Concerns about the environmental impacts of fossil-fuel emissions, including perceived impacts on global climate change, are resulting in increased regulation of emissions of greenhouse gases in many jurisdictions and increased interest in and the likelihood of further regulation, which could significantly affect our coal royalties revenues.
Global climate change continues to attract considerable public and scientific attention. Several widely publicized scientific reports have engendered widespread concern about the impacts of human activity, especially fossil fuel combustion, on global climate change. Legislative attention in the United States is being paid to global climate change and to reducing greenhouse gas emissions, particularly from coal combustion by power plants. Such legislation was introduced in Congress in the last several years to reduce greenhouse gas emissions in the United States and further proposals or amendments are likely to be offered in the future. In anticipation of the endangerment finding of the Environmental Protection Agency, or the EPA, regarding greenhouse gas emissions (which was finalized in December 2009), the agency proposed two sets of rules regarding possible future regulation of greenhouse gas emissions under the Clean Air Act. Enactment of laws, passage of regulations regarding greenhouse gas emissions by the United States or some of its states, or other actions to limit carbon dioxide emissions could result in electric generators switching from coal to other fuel sources.

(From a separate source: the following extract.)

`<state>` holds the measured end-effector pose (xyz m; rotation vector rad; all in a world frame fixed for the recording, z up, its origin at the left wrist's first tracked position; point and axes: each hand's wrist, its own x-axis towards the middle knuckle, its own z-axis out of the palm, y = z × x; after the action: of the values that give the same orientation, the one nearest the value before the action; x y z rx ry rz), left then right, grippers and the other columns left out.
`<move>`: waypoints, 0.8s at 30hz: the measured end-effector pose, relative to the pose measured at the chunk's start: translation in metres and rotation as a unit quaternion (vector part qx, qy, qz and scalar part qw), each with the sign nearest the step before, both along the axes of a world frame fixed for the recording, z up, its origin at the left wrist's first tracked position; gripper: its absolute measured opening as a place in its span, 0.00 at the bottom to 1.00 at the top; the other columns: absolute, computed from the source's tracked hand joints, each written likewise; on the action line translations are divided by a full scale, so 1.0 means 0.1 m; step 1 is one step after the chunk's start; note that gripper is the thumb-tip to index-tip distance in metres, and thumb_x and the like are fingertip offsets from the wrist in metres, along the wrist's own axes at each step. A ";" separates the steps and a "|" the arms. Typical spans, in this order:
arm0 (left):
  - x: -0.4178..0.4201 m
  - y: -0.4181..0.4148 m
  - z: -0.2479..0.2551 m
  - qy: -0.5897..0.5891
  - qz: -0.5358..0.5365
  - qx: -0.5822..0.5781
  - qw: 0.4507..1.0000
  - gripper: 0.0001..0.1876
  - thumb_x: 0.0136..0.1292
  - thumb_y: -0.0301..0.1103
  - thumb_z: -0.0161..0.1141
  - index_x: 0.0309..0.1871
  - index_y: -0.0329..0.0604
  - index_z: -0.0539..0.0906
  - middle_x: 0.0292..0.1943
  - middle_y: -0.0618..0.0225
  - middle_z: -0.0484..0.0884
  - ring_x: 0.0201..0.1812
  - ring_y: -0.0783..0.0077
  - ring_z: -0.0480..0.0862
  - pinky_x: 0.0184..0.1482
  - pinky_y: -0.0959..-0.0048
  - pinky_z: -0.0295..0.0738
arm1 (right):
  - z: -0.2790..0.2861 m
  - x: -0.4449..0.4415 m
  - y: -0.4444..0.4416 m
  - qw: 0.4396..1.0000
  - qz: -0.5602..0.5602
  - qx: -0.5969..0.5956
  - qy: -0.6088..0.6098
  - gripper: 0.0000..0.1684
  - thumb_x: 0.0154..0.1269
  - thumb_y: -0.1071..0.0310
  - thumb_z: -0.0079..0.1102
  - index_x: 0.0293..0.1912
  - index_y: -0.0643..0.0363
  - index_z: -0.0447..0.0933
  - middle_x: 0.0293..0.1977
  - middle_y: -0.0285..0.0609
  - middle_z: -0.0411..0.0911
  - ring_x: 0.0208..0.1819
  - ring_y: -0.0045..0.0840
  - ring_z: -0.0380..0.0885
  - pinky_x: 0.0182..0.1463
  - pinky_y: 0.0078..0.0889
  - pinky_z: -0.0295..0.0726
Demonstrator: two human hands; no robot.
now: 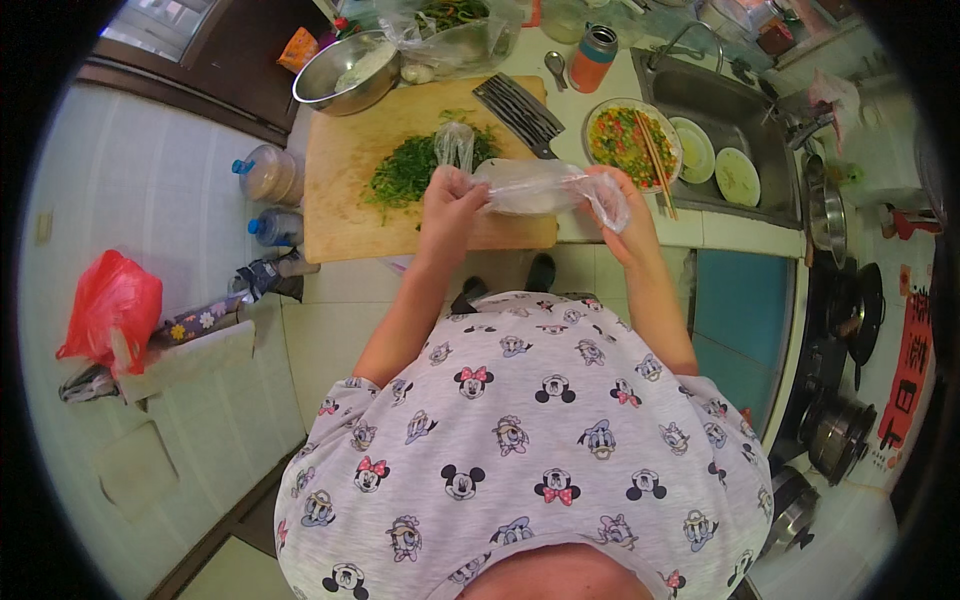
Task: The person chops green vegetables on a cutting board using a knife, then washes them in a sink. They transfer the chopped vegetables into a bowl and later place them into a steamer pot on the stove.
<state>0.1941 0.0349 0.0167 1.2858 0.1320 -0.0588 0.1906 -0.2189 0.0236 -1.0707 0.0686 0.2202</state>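
A clear plastic bag [529, 186] with something whitish in it is stretched between both hands above the front right edge of a wooden cutting board [345, 232]. My left hand [454, 206] grips its left end, where a loose loop of plastic stands up. On the other end, my right hand [616, 214] holds the bunched plastic. Chopped green leaves [409, 166] lie on the board behind my left hand. A cleaver with a dark patterned blade [517, 112] rests on the board's back right part, its handle pointing toward the bag. What exactly the bag contains cannot be told.
A steel bowl [307, 88] and a bag of greens [469, 49] stand behind. A plate of diced vegetables [626, 139] with chopsticks [654, 154], a spoon [556, 69] and an orange flask [592, 60] are on the counter. The sink [765, 135] holds plates; the stove is at far right.
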 end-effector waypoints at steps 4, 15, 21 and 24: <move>0.07 -0.02 0.12 0.003 -0.009 -0.107 0.994 0.11 0.61 0.27 0.63 0.38 0.41 0.70 0.31 0.71 0.73 0.33 0.80 0.74 0.38 0.76 0.76 | 0.05 0.05 0.28 1.000 -0.012 -0.020 -0.019 0.17 0.66 0.73 0.55 0.54 0.61 0.71 0.47 0.40 0.77 0.49 0.26 0.77 0.54 0.29 0.76; 0.45 0.00 1.08 -0.244 -0.128 -0.076 0.958 0.35 0.58 0.38 0.68 0.65 0.43 0.62 0.59 0.57 0.69 0.60 0.63 0.71 0.60 0.64 0.68 | 1.05 0.24 0.56 0.939 -0.093 -0.293 -0.155 0.10 0.66 0.67 0.58 0.43 0.61 0.81 0.25 0.29 0.74 0.26 0.09 0.68 0.28 0.16 0.64; 0.44 -0.70 0.53 -0.176 -0.327 -0.133 0.919 0.42 0.67 0.57 0.52 0.74 0.43 0.48 0.73 0.60 0.53 0.72 0.59 0.57 0.71 0.54 0.54 | 2.01 0.19 0.24 0.963 -0.140 -0.177 -0.146 0.10 0.65 0.65 0.61 0.41 0.63 0.80 0.32 0.30 0.77 0.32 0.12 0.72 0.34 0.18 0.70; 0.38 -1.44 0.73 -0.096 -0.331 -0.336 0.876 0.36 0.68 0.48 0.54 0.73 0.48 0.51 0.70 0.63 0.59 0.69 0.59 0.61 0.70 0.57 0.58 | 2.39 0.17 -0.04 0.975 -0.146 -0.099 -0.139 0.14 0.65 0.65 0.61 0.47 0.62 0.77 0.38 0.33 0.77 0.37 0.14 0.74 0.40 0.19 0.73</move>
<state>0.2324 -0.1096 0.0893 0.5796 -0.4769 -0.5206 0.2072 -0.2226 0.2625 -1.2657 -0.0046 -0.2063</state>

On June 21, 2010, EPA released a proposed rule that would classify byproducts of coal combustion (“CCB”) either as hazardous wastes under subtitle C of RCRA, or as solid wastes under Subtitle D. If CCB were classified as a hazardous waste, regulations may, among other requirements, restrict ash disposal, regulate coal ash storage facilities more stringently, require groundwater monitoring and mandate financial assurance.
More recently, on June 3, 2010, EPA issued a final rule setting forth a more stringent primary National Ambient Air Quality Standard (NAAQS) applicable to air emissions of sulfur dioxide. Coal-fired power plants, which are the largest end users of coal mined from our reserves, may be required to install additional emissions control equipment or take other steps to lower sulfur emissions as a result. Individually and collectively, these developments could add additional costs of the use of coals as a fuel, adversely affect the use of and demand for fossil fuels, particularly coal, and may encourage power plant operators to switch to a different fuel.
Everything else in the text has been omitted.